“I came across that iconic photo of Kate Moss at Glastonbury in the ’90s — the one with the shorts and boots,” said R13’s Chris Leba, pointing to a pair of the coolest platform wellies he designed for the brand’s spring collection.
“I’m also into this gorpcore thing. So we thought, let’s take those ideas and put them into the R13 blender,” he added of the assortment of edged up platform hiking boots.
For spring his inspiration flowed through the collection with an upped ante of utility details, and could also be seen through the look book imagery, which featured models traipsing through the music festival.
“We flew to Glastonbury, we got all the models and we shot for a week. Either that or I sat in front of the computer for weeks to make it,” Leba said.
Here’s a little secret — half of the R13 spring look book (everything but the ready-to-wear and accessories) was generated through AI by Leba.
But back to the clothes — no AI generated program could capture the details and edgy silhouettes that Leba crafts each season. Once again he took heritage and classic silhouettes and “flipping it on its head” with technical manipulations.
A new detail spotted on easy blazers, shorts and oversize pants was Leba’s technique of building bellows into the garments’ interiors, giving roundness to each shape.
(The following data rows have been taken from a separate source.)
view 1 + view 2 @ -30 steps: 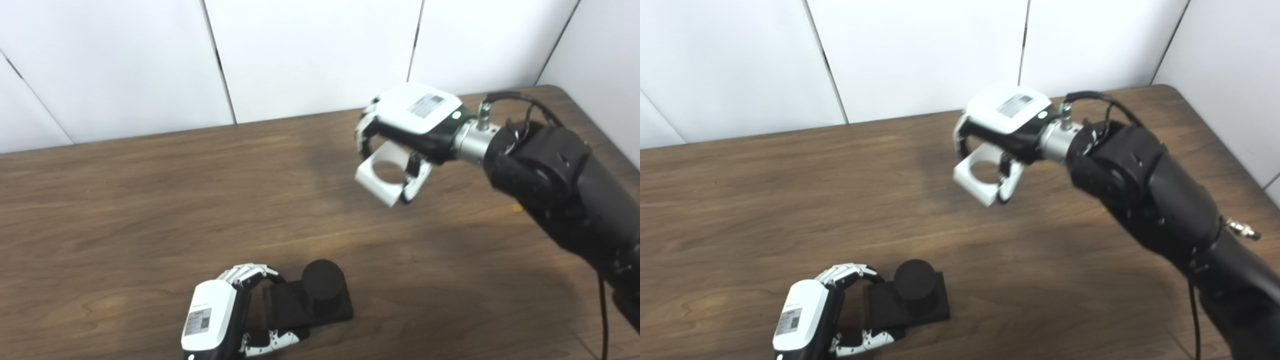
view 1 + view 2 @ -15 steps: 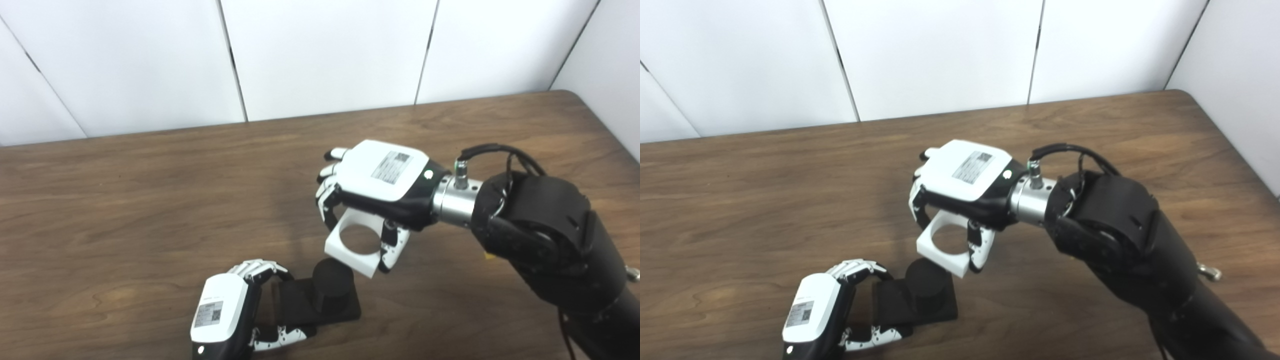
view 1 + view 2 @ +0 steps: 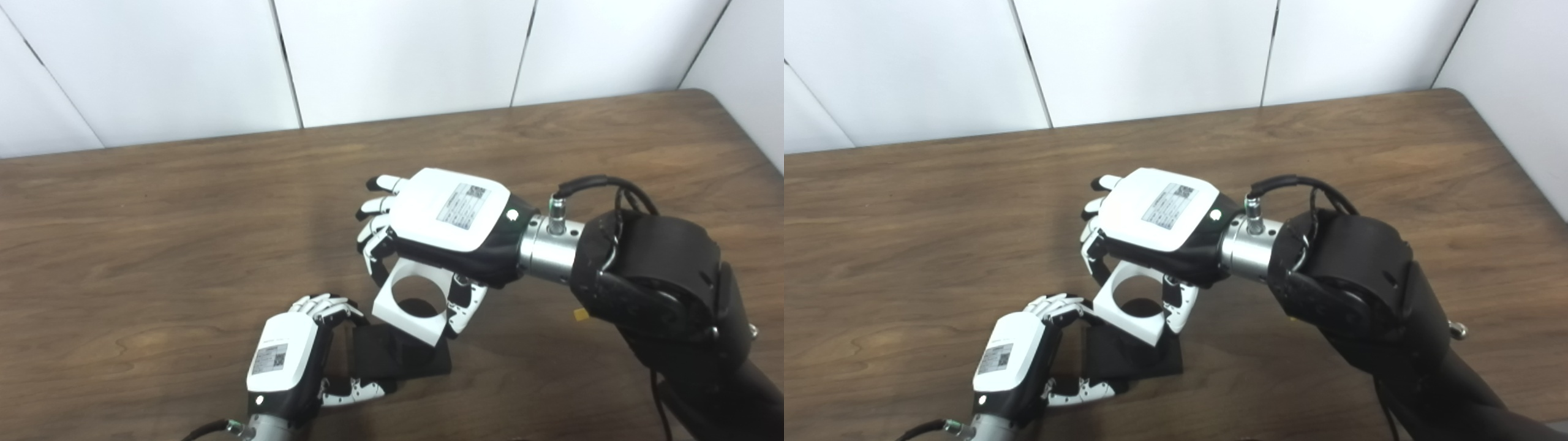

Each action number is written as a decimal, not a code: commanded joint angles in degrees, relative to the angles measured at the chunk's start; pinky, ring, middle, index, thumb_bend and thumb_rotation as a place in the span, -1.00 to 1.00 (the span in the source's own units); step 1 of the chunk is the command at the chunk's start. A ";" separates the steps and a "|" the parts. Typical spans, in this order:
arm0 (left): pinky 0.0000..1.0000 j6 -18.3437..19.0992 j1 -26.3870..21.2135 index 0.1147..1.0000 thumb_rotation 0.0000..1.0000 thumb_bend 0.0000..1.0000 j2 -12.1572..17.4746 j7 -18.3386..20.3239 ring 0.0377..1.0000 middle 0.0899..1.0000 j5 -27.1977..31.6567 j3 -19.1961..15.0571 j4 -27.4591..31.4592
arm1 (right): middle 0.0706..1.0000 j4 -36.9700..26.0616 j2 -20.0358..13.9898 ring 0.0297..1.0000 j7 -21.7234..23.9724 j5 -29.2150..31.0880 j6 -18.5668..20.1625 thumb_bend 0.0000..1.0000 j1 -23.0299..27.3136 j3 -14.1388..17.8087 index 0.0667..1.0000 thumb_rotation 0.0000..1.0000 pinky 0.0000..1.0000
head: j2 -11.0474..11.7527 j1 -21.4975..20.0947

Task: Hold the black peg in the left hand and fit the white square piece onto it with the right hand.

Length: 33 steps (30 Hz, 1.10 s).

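Right hand fingers clasping white square piece, hiding most of black peg, left hand fingers gripping its base

Left hand low at near edge, back of hand up, fingers curled over far side of black peg base, thumb along near side; base clasped, resting on table. Left forearm mostly out of view, entering from bottom left. Right hand palm down, above and right of left hand, gripping white square piece between fingers and thumb; piece tilted, ring hole over peg top. Right forearm black, entering from bottom right, metal wrist collar, cable looped.
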<state>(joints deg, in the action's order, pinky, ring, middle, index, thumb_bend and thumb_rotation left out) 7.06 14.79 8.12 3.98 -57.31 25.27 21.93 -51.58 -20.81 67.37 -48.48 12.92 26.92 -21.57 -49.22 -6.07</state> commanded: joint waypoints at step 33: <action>0.69 3.61 -0.84 -0.17 -0.90 0.04 -2.24 3.81 0.62 0.45 -2.97 1.82 2.35 | 0.52 4.44 -0.08 0.77 -1.07 0.50 -3.32 0.05 -2.01 -1.14 -0.11 -0.74 0.93 | -1.99 0.68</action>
<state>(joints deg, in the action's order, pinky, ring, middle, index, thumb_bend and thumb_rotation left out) 10.47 14.02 7.69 6.75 -59.86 26.76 23.89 -47.17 -20.71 66.78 -47.99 10.95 23.66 -22.75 -51.15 -5.36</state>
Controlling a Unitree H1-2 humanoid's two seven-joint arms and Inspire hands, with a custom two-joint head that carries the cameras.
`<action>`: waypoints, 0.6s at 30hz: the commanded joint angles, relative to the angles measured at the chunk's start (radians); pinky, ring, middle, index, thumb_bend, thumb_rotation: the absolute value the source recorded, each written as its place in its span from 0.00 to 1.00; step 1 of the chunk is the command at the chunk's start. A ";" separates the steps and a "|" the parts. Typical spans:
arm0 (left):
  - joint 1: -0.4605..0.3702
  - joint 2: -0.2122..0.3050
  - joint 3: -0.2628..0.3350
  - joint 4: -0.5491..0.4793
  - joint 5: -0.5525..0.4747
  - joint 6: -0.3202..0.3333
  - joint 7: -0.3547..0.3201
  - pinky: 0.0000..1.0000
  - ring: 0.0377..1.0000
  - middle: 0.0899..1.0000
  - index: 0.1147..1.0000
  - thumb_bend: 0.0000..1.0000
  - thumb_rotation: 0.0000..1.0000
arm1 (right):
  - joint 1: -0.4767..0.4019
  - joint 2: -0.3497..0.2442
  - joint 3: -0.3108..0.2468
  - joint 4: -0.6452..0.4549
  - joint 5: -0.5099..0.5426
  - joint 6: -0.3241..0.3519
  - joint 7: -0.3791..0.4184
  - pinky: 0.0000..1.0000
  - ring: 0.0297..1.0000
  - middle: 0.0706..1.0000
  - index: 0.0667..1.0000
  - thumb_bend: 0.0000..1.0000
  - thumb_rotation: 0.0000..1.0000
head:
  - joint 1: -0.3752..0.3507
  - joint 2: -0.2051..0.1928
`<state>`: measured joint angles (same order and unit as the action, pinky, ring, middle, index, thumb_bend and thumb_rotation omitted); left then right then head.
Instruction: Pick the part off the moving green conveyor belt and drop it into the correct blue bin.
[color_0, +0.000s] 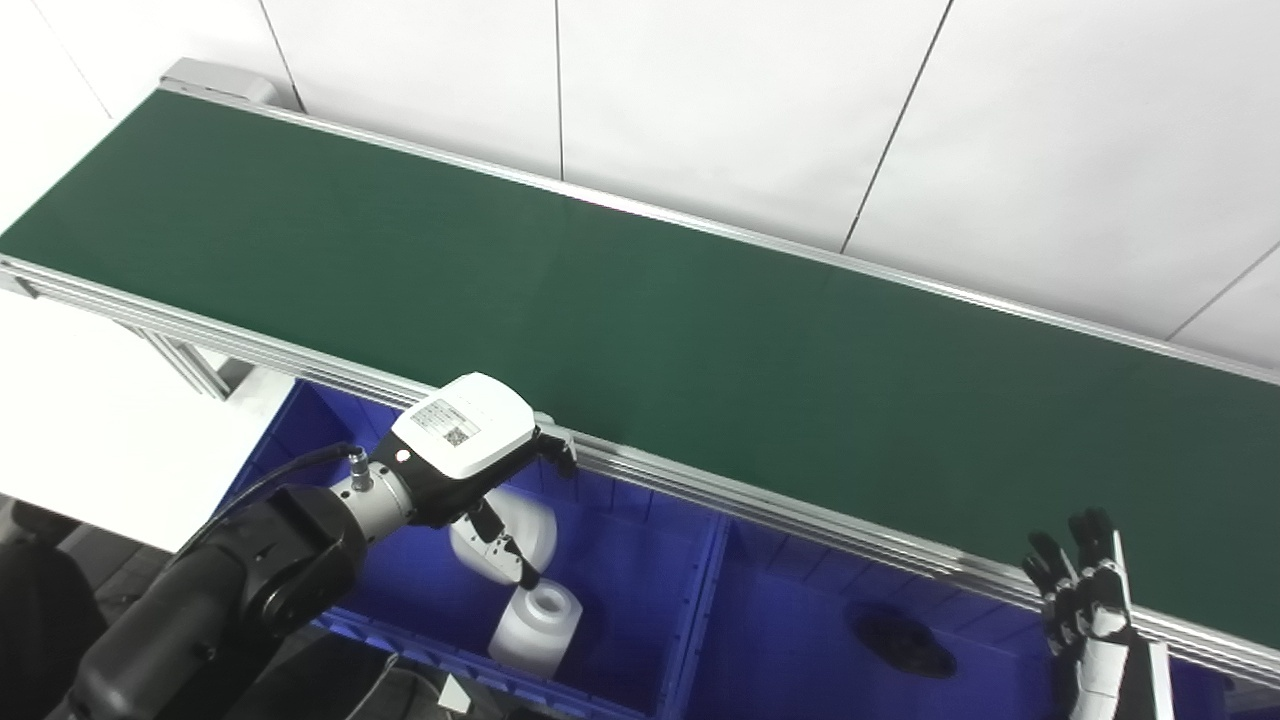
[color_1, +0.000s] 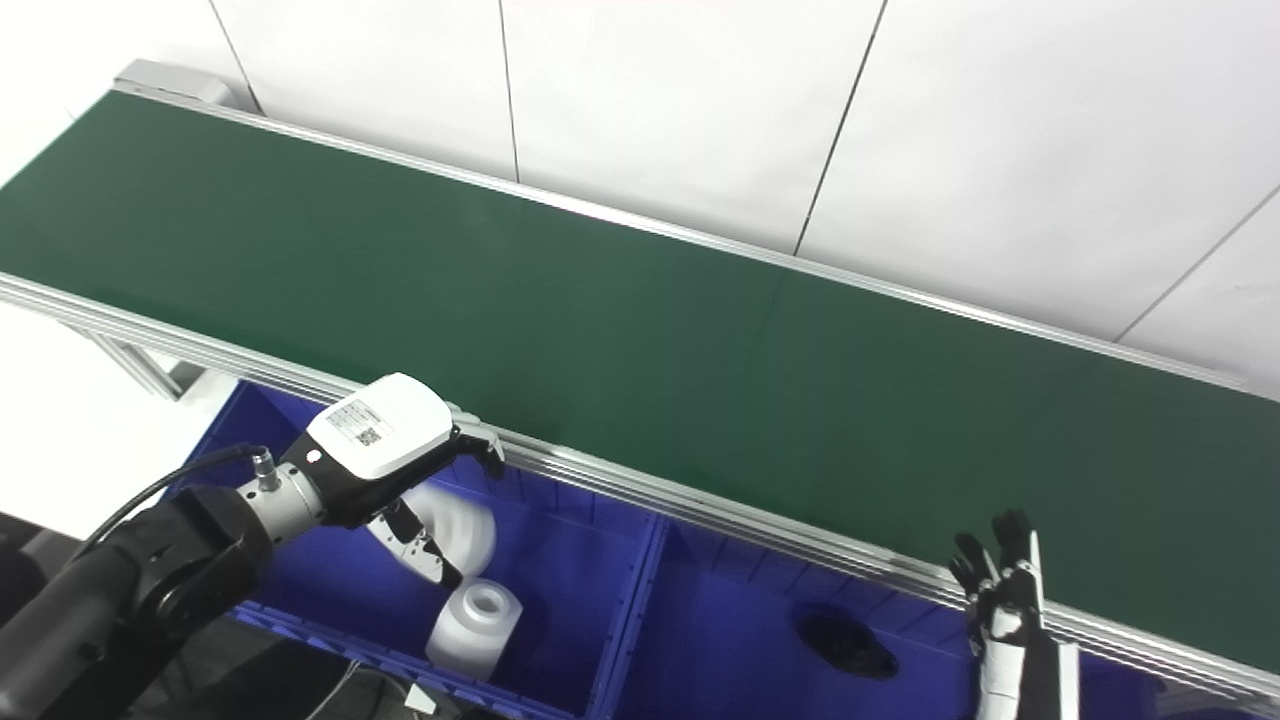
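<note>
- The left hand (color_0: 470, 440) hung over the left blue bin (color_0: 640, 570), just on the near side of the green belt (color_0: 640, 300)
- Its fingers (color_0: 505, 555) were spread apart and pointed down, and they held nothing
- A blurry white part (color_0: 520, 530) sat just under those fingers, looking as if it was falling into the bin
- This looked like the drop step, with the part in the air or nearly so
- To do it well, the hand should keep its fingers wide so the part falls free, then lift straight up so it does not bump the belt's silver rail (color_0: 800, 520)
- The right hand (color_0: 1085, 590) waited by the rail at the far right, fingers up and apart, holding nothing
- Counted: two hands, one belt with no part seen on it, and two blue bins side by side
- The left bin held two white parts: the blurry one and a round one with a hole (color_0: 538, 625) lying below it
- The right blue bin (color_0: 780, 650) held one dark thing (color_0: 900, 640), too dim to name
</note>
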<state>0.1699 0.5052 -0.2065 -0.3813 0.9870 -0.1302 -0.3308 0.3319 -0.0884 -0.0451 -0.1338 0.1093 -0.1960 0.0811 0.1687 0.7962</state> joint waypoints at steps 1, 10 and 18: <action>-0.022 0.013 0.016 -0.036 -0.001 -0.013 0.020 0.57 0.61 0.64 0.57 0.91 0.46 | -0.008 0.001 -0.002 -0.023 0.007 -0.014 0.002 0.90 0.92 0.99 0.99 0.81 0.97 | 0.000 0.001; -0.010 0.001 0.031 -0.035 -0.022 -0.027 0.049 0.56 0.60 0.63 0.56 0.92 0.47 | -0.007 0.007 -0.003 -0.023 0.002 -0.016 -0.003 0.90 0.92 0.98 0.99 0.81 0.97 | -0.004 0.001; 0.059 -0.158 0.120 -0.113 -0.462 -0.001 0.132 0.50 0.60 0.66 0.58 0.91 0.46 | -0.004 0.028 0.017 -0.032 -0.035 -0.014 -0.012 0.89 0.91 0.98 0.99 0.81 0.98 | -0.139 0.005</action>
<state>0.2137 0.3916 -0.1055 -0.4313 0.6612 -0.1456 -0.2505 0.3320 -0.0747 -0.0362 -0.1339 0.0885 -0.1960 0.0756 0.0293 0.8007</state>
The idea was mimicked with extended and exaggerated utility pockets while double belt loop bottoms could be worn high or slung low. The strong assortment of classic jeans (low-rise is still going strong at R13, as are their signature crossover, drop-crotch and jacket styles) and utility pants came in an array of neutral and indigo Italian linens and, of course, denim (there was also a denim linen offering).
Elsewhere, Leba’s tops offered hints of sexiness with lots of ease — open-neck Henleys and distressed T-shirts, or a white shirt that was twisted inward to create its sensual, wide neckline. Cardigans, little knits and hoodies were cropped while the brand’s signature grungy florals and plaids came in easy dresses and printed linen shirts, to name a few.
While they may have been posed against the AI-generated Glastonbury backdrop, Leba’s mix of spring styles felt right at home in the real world.